Chiarimenti del Ministero del Lavoro
Il 23 luglio scorso, in prossimità della scadenza dello stato di emergenza sanitaria, dichiarato dal Consiglio dei Ministri sino a tutto il 31 luglio, il Ministero del Lavoro ha diffuso una FAQ, tesa a chiarire le modalità operative per la gestione del lavoro agile, per il caso in cui il Governo non provveda a prorogare il predetto stato di emergenza.
Nella FAQ si rammenta che l’articolo 90 del decreto Rilancio consente ai datori di lavoro privati di applicare lo smart working ad ogni rapporto di lavoro subordinato compatibile anche in assenza degli accordi individuali, “ovvero utilizzando la procedura semplificata attualmente in uso” sino alla fine dello stato di emergenza e, “comunque, non oltre il 31 dicembre 2020”. Pertanto, alla data della FAQ, la procedura “semplificata” è utilizzabile sino al 31 luglio 2020.
Oltre tale data, dovrà essere effettuata la comunicazione prevista dall’articolo 23.1 della L. 81/17, mediante i modelli predisposti dal Ministero del Lavoro e delle Politiche Sociali
Uno tra i molteplici elementi di innovazione sostanziale, rispetto alla normativa emergenziale, risiede nel ripristino dell’obbligatorietà dell’accordo individuale tra datore di lavoro e dipendente. Tuttavia, anche alla luce dell’incertezza legata al perdurare della pandemia da Covid-19 ed alle conseguenti necessità di semplificazione per il riavvio delle attività economiche, nella comunicazione obbligatoria il datore di lavoro si potrà limitare a dichiarare che “l’Azienda che rappresento è in possesso degli accordi individuali dei lavoratori elencati nel file allegato alla presente comunicazione e si impegna ad esibirli per attività di monitoraggio e vigilanza”.
Quindi, l’accordo resta nella documentazione aziendale, ma il datore di lavoro potrà essere chiamato a renderlo disponibile al Ministero, all’Inail e/o all’Ispettorato Nazionale del Lavoro.

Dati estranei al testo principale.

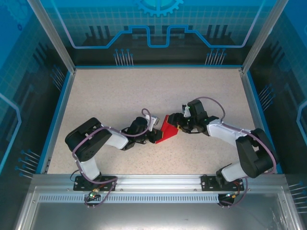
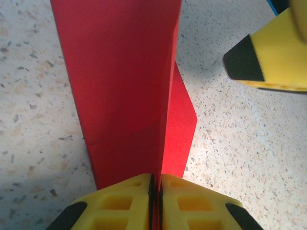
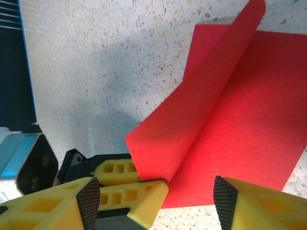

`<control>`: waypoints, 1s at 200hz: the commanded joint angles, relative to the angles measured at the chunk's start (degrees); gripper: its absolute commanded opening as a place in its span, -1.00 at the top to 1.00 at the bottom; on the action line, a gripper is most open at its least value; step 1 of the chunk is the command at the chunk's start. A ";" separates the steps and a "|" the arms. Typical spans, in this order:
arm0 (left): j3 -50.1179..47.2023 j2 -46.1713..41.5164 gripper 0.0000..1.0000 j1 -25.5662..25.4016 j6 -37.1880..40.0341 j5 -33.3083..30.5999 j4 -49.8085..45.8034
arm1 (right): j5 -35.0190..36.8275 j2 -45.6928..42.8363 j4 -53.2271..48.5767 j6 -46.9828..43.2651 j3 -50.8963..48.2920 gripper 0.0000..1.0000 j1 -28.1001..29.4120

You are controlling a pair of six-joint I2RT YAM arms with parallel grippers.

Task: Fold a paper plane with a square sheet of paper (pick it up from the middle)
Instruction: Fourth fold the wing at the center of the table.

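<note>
**A:** Item one: thin, matte, bright red square sheet of paper [image 3: 240, 120], partly folded. Location?

**B:** Near the middle of the speckled beige surface [image 1: 120, 96], a little toward its near edge. One flap stands up along a crease and the rest lies flat.

**A:** Item two: left gripper [image 2: 156, 189]. Condition?

**B:** Clamped tight on the sheet's folded edge, with the red layers pinched between its yellow fingers.

**A:** Item three: right gripper [image 3: 154, 196].

**B:** Jaws apart, straddling the sheet's edge just beside the left gripper. It holds nothing.

**A:** Hazards, in order.

**B:**
- **Raised flap:** Only its crease appears to hold it up, so it may flop sideways and lose alignment.
- **Crooked fold:** If the right gripper closes away from the crease line, it would press in a crooked fold that is hard to undo.
- **Collision:** The two grippers sit almost touching, so a small misjudged move could knock fingers together and drag the sheet.
- **Tear or skid:** If the left gripper pulls while the right bites down, thin paper may tear. Nothing pins the flat part, so it may instead skid across the surface.
</note>
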 commanded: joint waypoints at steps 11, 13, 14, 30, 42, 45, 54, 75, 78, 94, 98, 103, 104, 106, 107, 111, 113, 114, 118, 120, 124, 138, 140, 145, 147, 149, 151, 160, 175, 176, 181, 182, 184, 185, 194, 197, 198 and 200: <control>2.55 -0.11 0.76 -0.36 -3.36 3.74 -2.02 | -1.92 1.50 -0.26 -7.14 0.38 -0.29 0.54; 2.62 -0.03 0.76 -0.34 -3.52 3.89 -2.00 | -1.76 1.54 -0.61 -7.63 0.43 -0.29 0.54; 2.64 -0.01 0.76 -0.34 -3.58 3.98 -1.99 | -1.73 1.55 -0.78 -7.90 0.45 -0.29 0.54; 3.01 0.34 0.77 -0.34 -4.53 5.05 -2.19 | -2.49 2.20 -1.68 -10.88 0.18 -0.27 0.23; 3.36 0.25 0.77 -0.35 -5.19 5.51 -2.67 | -3.46 2.41 -1.06 -12.00 -0.46 -0.25 0.10; 3.44 0.26 0.78 -0.41 -5.40 5.62 -2.81 | -3.73 2.42 -0.82 -12.26 -0.71 -0.24 -0.01; 3.76 0.33 0.78 -0.35 -5.93 6.12 -3.11 | -4.25 2.36 0.05 -12.85 -1.32 -0.23 -0.18; 4.16 1.03 0.78 -0.34 -6.83 7.27 -2.98 | -4.39 2.50 1.37 -13.33 -2.15 -0.22 -0.99; 4.20 1.22 0.78 -0.34 -6.92 7.31 -3.01 | -4.42 2.56 1.44 -13.36 -2.16 -0.22 -1.10; 4.42 1.65 0.79 -0.35 -7.04 7.49 -3.33 | -4.69 2.86 2.02 -13.96 -2.57 -0.21 -1.54; 4.49 1.82 0.79 -0.36 -7.06 7.58 -3.45 | -4.64 2.99 2.11 -14.12 -2.60 -0.21 -1.68; 4.55 1.77 0.79 -0.39 -7.05 7.67 -3.55 | -4.68 3.17 2.12 -14.20 -2.65 -0.20 -1.76; 4.58 1.76 0.79 -0.36 -7.06 7.67 -3.51 | -4.69 3.20 2.12 -14.22 -2.63 -0.21 -1.75; 4.59 1.80 0.79 -0.38 -7.06 7.80 -3.54 | -4.74 3.26 2.18 -14.30 -2.68 -0.21 -1.81; 4.60 1.82 0.79 -0.36 -7.11 7.78 -3.59 | -4.76 3.33 2.19 -14.31 -2.69 -0.20 -1.82; 4.63 1.87 0.79 -0.40 -7.10 7.92 -3.69 | -4.86 3.38 2.41 -14.33 -2.76 -0.20 -1.91; 4.74 1.90 0.79 -0.42 -7.07 7.93 -3.79 | -4.87 3.40 2.57 -14.33 -2.86 -0.20 -1.94; 4.76 1.87 0.79 -0.37 -7.07 7.89 -3.89 | -4.82 3.40 2.65 -14.37 -2.87 -0.20 -1.93; 4.85 1.91 0.79 -0.35 -7.06 7.76 -4.15 | -4.79 3.45 2.85 -14.41 -2.95 -0.20 -2.03; 4.90 1.88 0.79 -0.38 -7.06 7.74 -4.32 | -4.78 3.46 2.94 -14.46 -3.02 -0.20 -2.01; 4.95 1.97 0.79 -0.34 -7.06 7.65 -4.53 | -4.66 3.50 3.05 -14.62 -3.12 -0.20 -2.10; 5.21 2.19 0.79 -0.39 -7.14 7.76 -4.98 | -4.58 3.99 3.68 -15.01 -3.24 -0.20 -2.29; 5.21 2.15 0.79 -0.37 -7.19 7.76 -4.96 | -4.66 4.12 3.74 -15.09 -3.23 -0.20 -2.32; 5.21 2.16 0.79 -0.33 -7.32 7.76 -4.96 | -4.89 4.53 3.81 -15.11 -3.14 -0.20 -2.36; 5.21 2.14 0.79 -0.40 -7.37 7.76 -4.85 | -5.01 4.67 3.86 -15.12 -3.07 -0.20 -2.43; 5.21 2.16 0.79 -0.35 -7.47 7.80 -4.89 | -5.06 4.82 3.94 -15.12 -3.05 -0.20 -2.44; 5.21 2.17 0.79 -0.38 -7.49 7.79 -4.90 | -5.14 4.92 4.00 -15.12 -2.98 -0.20 -2.45; 5.21 2.20 0.79 -0.41 -7.67 7.76 -4.95 | -5.43 5.58 4.29 -14.99 -2.79 -0.20 -2.45; 5.20 2.13 0.79 -0.40 -8.31 7.67 -5.02 | -5.78 6.14 4.67 -14.94 -2.65 -0.18 -2.47; 5.21 2.12 0.79 -0.37 -8.34 7.67 -4.99 | -5.77 6.18 4.67 -14.94 -2.63 -0.18 -2.46; 5.15 2.13 0.79 -0.37 -8.69 7.58 -4.96 | -5.75 6.29 4.82 -14.90 -2.65 -0.18 -2.45; 5.14 2.12 0.79 -0.35 -8.75 7.58 -4.92 | -5.75 6.38 4.88 -14.88 -2.67 -0.17 -2.45; 5.20 2.20 0.79 -0.31 -8.91 7.58 -4.88 | -5.68 6.39 4.85 -14.79 -2.69 -0.18 -2.47; 5.20 2.20 0.79 -0.28 -9.04 7.58 -4.83 | -5.67 6.39 4.85 -14.78 -2.69 -0.18 -2.46; 5.46 2.34 0.79 -0.26 -9.70 7.12 -5.34 | -5.49 6.63 4.91 -14.60 -2.61 -0.18 -2.45; 5.54 2.43 0.79 -0.27 -9.90 7.00 -5.35 | -5.56 6.72 5.02 -14.50 -2.67 -0.17 -2.45; 5.51 2.49 0.79 -0.26 -9.93 6.98 -5.37 | -5.57 6.73 5.10 -14.50 -2.68 -0.17 -2.45; 5.60 2.58 0.79 -0.25 -10.02 6.97 -5.33 | -5.53 6.80 5.13 -14.46 -2.69 -0.17 -2.47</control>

Nuove attivazioni e prosecuzioni
La FAQ chiarisce che la procedura “semplificata” attualmente in uso, ossia quella per la quale l’assegnazione allo smart working avviene per scelta datoriale e senza accordo col lavoratore, sarà in vigore solo fino alla fine dello stato di emergenza (attualmente fissata al 31 luglio 2020) e, comunque, anche in caso di prolungamento dello stesso, non oltre il 31 dicembre 2020, ai sensi dell’art. 90 del decreto Rilancio.

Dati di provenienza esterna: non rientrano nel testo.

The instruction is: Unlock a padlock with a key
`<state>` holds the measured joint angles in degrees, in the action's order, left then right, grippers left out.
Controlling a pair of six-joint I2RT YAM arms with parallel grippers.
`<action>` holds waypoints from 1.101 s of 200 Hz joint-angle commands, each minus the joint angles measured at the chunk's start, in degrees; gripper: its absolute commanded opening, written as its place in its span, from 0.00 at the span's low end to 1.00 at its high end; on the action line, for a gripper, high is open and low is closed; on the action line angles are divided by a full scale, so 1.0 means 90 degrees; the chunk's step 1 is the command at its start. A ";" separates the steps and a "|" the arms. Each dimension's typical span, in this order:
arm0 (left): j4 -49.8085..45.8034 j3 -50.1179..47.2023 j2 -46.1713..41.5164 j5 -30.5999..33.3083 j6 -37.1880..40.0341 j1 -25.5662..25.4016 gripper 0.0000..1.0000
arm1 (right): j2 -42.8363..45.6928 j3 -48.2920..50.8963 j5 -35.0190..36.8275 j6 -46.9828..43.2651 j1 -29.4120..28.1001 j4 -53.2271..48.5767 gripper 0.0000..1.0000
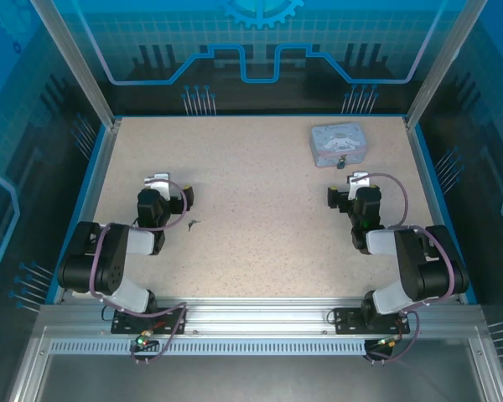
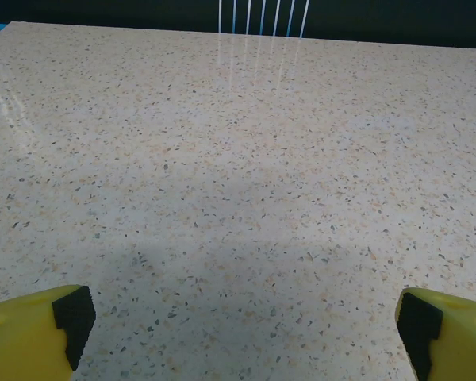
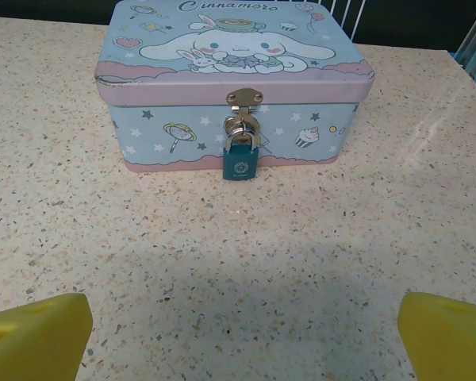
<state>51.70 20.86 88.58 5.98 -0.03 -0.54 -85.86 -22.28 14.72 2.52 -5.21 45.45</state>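
Yellow-tipped right jaws are standing wide apart and gripping nothing, facing the padlock [image 3: 241,161], which is hanging, apparently locked, from the hasp of the tin box [image 3: 230,87] at the far right of the table [image 1: 260,251]. What is looking like the key [image 1: 191,223] is lying on the table just beside the left arm, well apart from the padlock. The left jaws are likewise spread and empty. Nothing is showing as done: fetching, inserting and turning the key are all remaining.
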 commanded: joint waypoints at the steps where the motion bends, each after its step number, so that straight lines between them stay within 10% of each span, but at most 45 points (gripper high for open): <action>1: 0.0037 0.0131 0.0012 -0.0019 -0.0026 0.0002 0.99 | -0.0010 -0.0083 0.0076 0.0033 0.0026 0.0077 1.00; 190: 0.0056 0.0043 -0.0147 0.0044 -0.0175 0.0099 0.99 | 0.0331 0.0025 -0.0009 -0.0070 -0.0029 0.0050 1.00; 220: -0.0959 0.0212 -0.0964 0.0350 -0.0260 0.0089 0.99 | 0.1555 -0.0646 0.0824 0.0410 -0.0323 -0.2356 1.00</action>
<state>48.77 21.28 86.00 6.96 -1.13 -0.25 -80.09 -22.65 17.65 2.37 -7.22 39.13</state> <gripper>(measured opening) 0.989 0.998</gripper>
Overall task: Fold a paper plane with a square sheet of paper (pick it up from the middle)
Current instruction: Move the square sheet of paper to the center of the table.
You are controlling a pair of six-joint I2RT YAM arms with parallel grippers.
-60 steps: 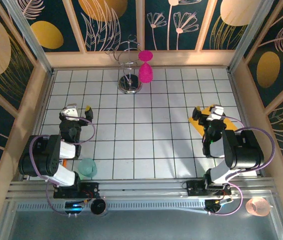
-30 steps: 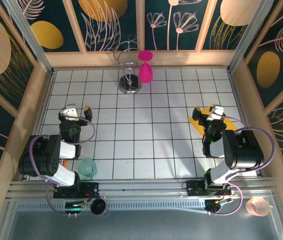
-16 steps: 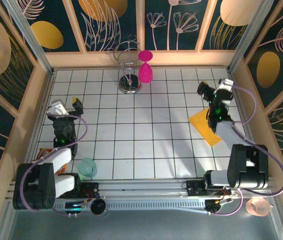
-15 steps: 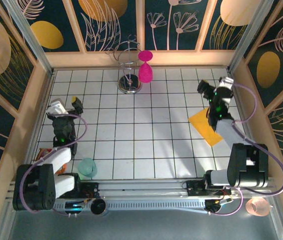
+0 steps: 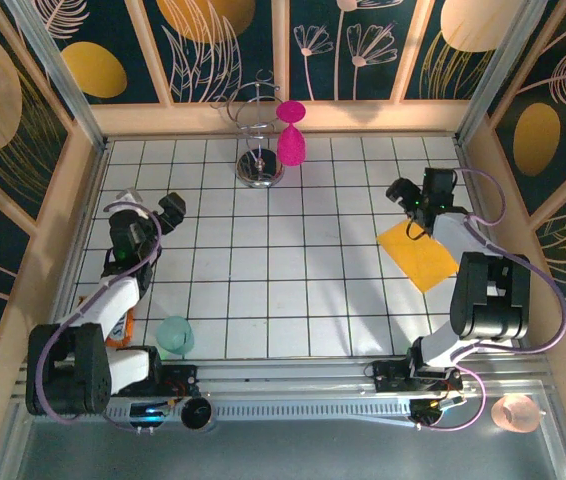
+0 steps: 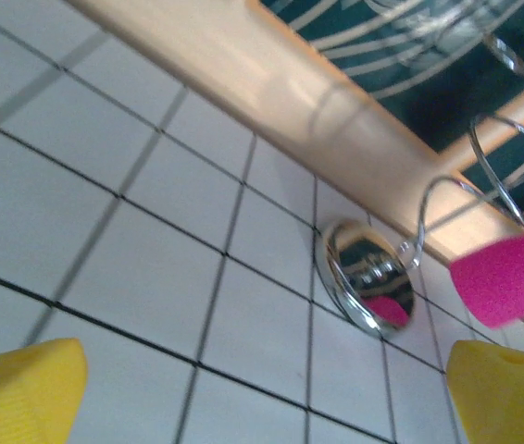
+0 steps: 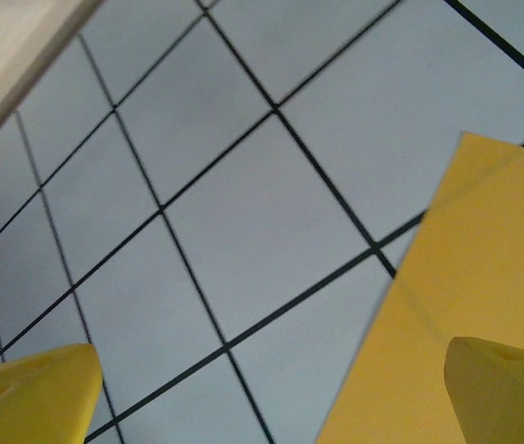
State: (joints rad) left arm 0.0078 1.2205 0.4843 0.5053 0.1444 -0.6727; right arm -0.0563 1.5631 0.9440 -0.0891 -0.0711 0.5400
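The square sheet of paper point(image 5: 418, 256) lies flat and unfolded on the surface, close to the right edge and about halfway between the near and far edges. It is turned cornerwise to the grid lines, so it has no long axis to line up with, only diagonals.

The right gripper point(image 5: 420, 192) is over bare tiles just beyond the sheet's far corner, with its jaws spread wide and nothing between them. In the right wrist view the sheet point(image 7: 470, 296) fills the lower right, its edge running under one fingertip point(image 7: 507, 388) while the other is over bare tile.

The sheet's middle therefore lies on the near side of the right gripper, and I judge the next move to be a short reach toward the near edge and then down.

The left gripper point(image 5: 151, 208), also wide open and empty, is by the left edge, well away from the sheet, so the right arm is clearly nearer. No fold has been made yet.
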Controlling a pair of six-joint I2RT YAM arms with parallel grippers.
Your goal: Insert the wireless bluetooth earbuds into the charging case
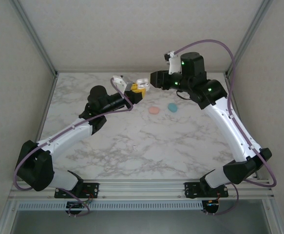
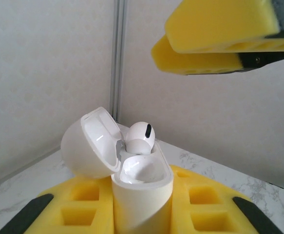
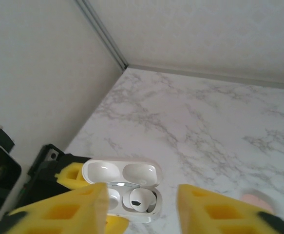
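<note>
The left claw [image 2: 142, 217] is clamped on the open white charging case [image 2: 144, 195]. One white earbud [image 2: 141, 138] sits in a well, and the other well is empty. The right claw [image 3: 142, 209] hangs just above the case, jaws apart, holding nothing. The earbud looks light, hard and slippery, and is probably best pinched by its rounded head.

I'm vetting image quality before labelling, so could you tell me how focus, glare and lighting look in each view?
Left wrist: charging case and seated earbud sharp, small glare inside the lid, right gripper overhead slightly soft. Right wrist: its own pads blurred, case in focus. Top external: even, soft lighting, faint shadows, case tiny.
</note>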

Invece, qualora lo stato di emergenza non fosse prorogato o, comunque, alla data più prossima tra la data di termine della proroga ed il 1° gennaio 2021, sia le nuove attivazioni di prestazioni in smart working, sia le prosecuzioni dello svolgimento della modalità agile oltre il termine dello stato di emergenza (31 luglio 2020 o al termine dell’eventuale proroga) dovranno essere eseguite con le modalità e i termini “ordinari” previsti dagli articoli da 18 a 23 della Legge 22 maggio 2017, n. 81 e, quindi, con la comunicazione obbligatoria da ultimo illustrata che – comunque – potrà intervenire solamente “a valle” della stipula dell’accordo individuale tra il datore di lavoro e ciascuno dei singoli dipendenti interessati.
In conclusione
Quindi, in conclusione, dal momento della cessazione dell’emergenza sanitaria, tutti i datori di lavoro che abbiano attivato modalità di lavoro agile senza previa stipula di accordi individuali dovranno comunque provvedere alla loro stipula, sia con i dipendenti che intendano adibire ex novo allo smart working post emergenza, sia con i dipendenti che continuino lo svolgimento di prestazioni in smart working avviate in assenza di accordo in applicazione della normativa emergenziale.